In Viggos Garderobe ging es ruhiger zu, als ich erwartet hatte. Er saß auf einem Hocker und trank eine Flasche Bier, Chris und Ted hatten es sich auf einem schwarzen Kunstledersofa bequem gemacht. Der Rest von Viggos Band war losgezogen, um neue Getränke zu organisieren. Der Raum selbst war ziemlich krass. Überquellende Aschenbecher auf dem Schminktisch sprachen den zahlreichen an die Wände gehefteten Computerausdrucken Hohn, die das Rauchen verboten. Ella beugte sich dem Spiegel entgegen und schminkte sich mit Feuchttüchern ab.
Alle applaudierten, als wir eintraten. Viggos Blick blieb an Frans sehr knappen Shorts hängen.
»He, da ist ja unser kleiner Star!«, sagte Chris. »Das Publikum fand dich toll.«
»Euch fanden sie toll. Hört doch nur mal, was da draußen los ist.«
Eine Traube von Fans, hauptsächlich Frauen, hatte sich draußen versammelt und skandierte: »Viggo, Viggo«, dazwischen hörte man auch mal: »Chris!«
»Chris ist leider kein sehr erotischer Name«, sagte ich frech. »Du solltest dir einen anderen zulegen.«
»Das habe ich schon oft gehört«, entgegnete er. »Aber dazu ist es jetzt zu spät. Ich würde mir blöd vorkommen.«
Viggo stellte sein Bier ab, ergriff meine Hand und zog mich an sich, sodass ich zwischen seinen gespreizten Beinen stand. Ich spürte, dass seine Jeans an meiner Strumpfhose rieb. Seine Berührung ging mir durch und durch und stieg mir zu Kopf wie ein Glas Champagner. Ich musste an mich halten, um ihm nicht einfach in die Arme zu sinken.
»Na, Schätzchen, hast du deine Geige dabei?

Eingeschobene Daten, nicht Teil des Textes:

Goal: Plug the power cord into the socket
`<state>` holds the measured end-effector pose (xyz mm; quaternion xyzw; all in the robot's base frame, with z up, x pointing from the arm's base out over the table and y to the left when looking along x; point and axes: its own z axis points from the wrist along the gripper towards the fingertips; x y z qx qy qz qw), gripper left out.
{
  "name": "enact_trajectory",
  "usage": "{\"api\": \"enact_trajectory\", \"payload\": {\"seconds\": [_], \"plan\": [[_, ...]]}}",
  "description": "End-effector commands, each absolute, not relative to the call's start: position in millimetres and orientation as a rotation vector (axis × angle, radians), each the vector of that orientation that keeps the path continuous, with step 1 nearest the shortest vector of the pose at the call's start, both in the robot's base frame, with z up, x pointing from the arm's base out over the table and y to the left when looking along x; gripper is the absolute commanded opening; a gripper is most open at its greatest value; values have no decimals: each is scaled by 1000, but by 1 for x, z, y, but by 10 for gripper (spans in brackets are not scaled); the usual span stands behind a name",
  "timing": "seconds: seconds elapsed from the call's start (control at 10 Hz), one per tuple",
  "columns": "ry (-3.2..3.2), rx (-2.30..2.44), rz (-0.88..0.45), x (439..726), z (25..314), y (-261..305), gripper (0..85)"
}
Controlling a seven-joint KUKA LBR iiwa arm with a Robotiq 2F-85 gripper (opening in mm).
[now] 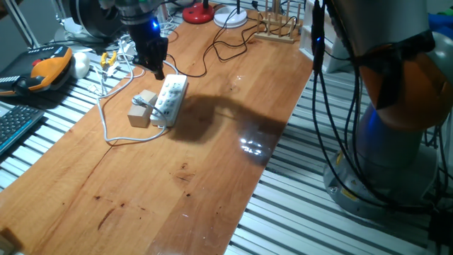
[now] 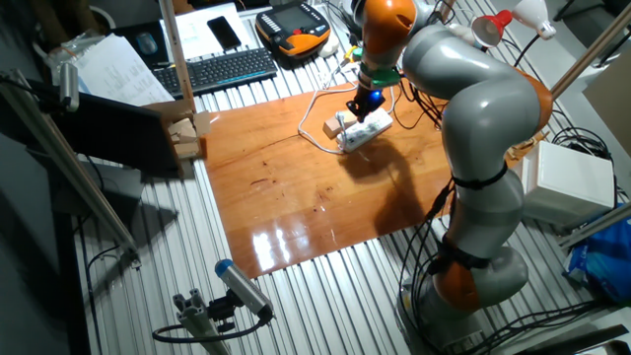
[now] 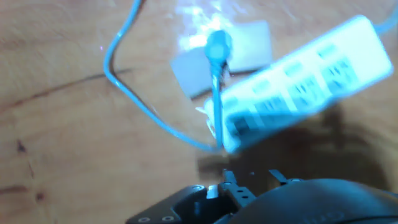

Spielst du noch was für uns, nachher?« Die Betonung, die er auf das Wort »nachher« legte, klang nicht sonderlich jugendfrei.
»Gerne«, antwortete ich munter und widerstand dem Drang, mich an ihn zu drücken. Es war doch etwas ganz anderes, mit einem Frauenschwarm tête-à-tête anzubandeln, als es vor aller Welt zu tun. Ich hatte keine Lust, mich von Chris und Fran die nächsten zehn Jahre deswegen aufziehen zu lassen.
»Tja«, sagte er, »wir sollten aufbrechen.«
Die Crew hatte bereits das ganze Equipment in einige Transporter gepackt. Sie nahmen auch die Sachen von Chris und seiner Band mit ins Studio, wo sie sie in der folgenden Woche abholen würden. So konnten wir bei Viggo mitfahren, der mit seiner Band zwei unauffällige schwarze Autos mit getönten Scheiben benutzte. Privat fuhr er einen schwarzen 1987er Buick, zog es aber vor, sich nach einem Konzert unauffällig absetzen zu können.
Die Autos brachten uns zu einem umzäunten Wohnkomplex in Belsize Park. Es herrschte Totenstille, als wir dort gegen zwei Uhr nachts ankamen. »In dieser Straße wohnen jede Menge Promis«, flüsterte Chris mir zu. »Und die haben trotz ihrer unerotischen Namen Karriere gemacht.«
»Na, ich glaube, da würden dir viele widersprechen.«
»Manche Leute haben immer was zu meckern«, antwortete er und verdrehte die Augen.
Viggos Villa war ganz anders, als ich sie mir vorgestellt hatte.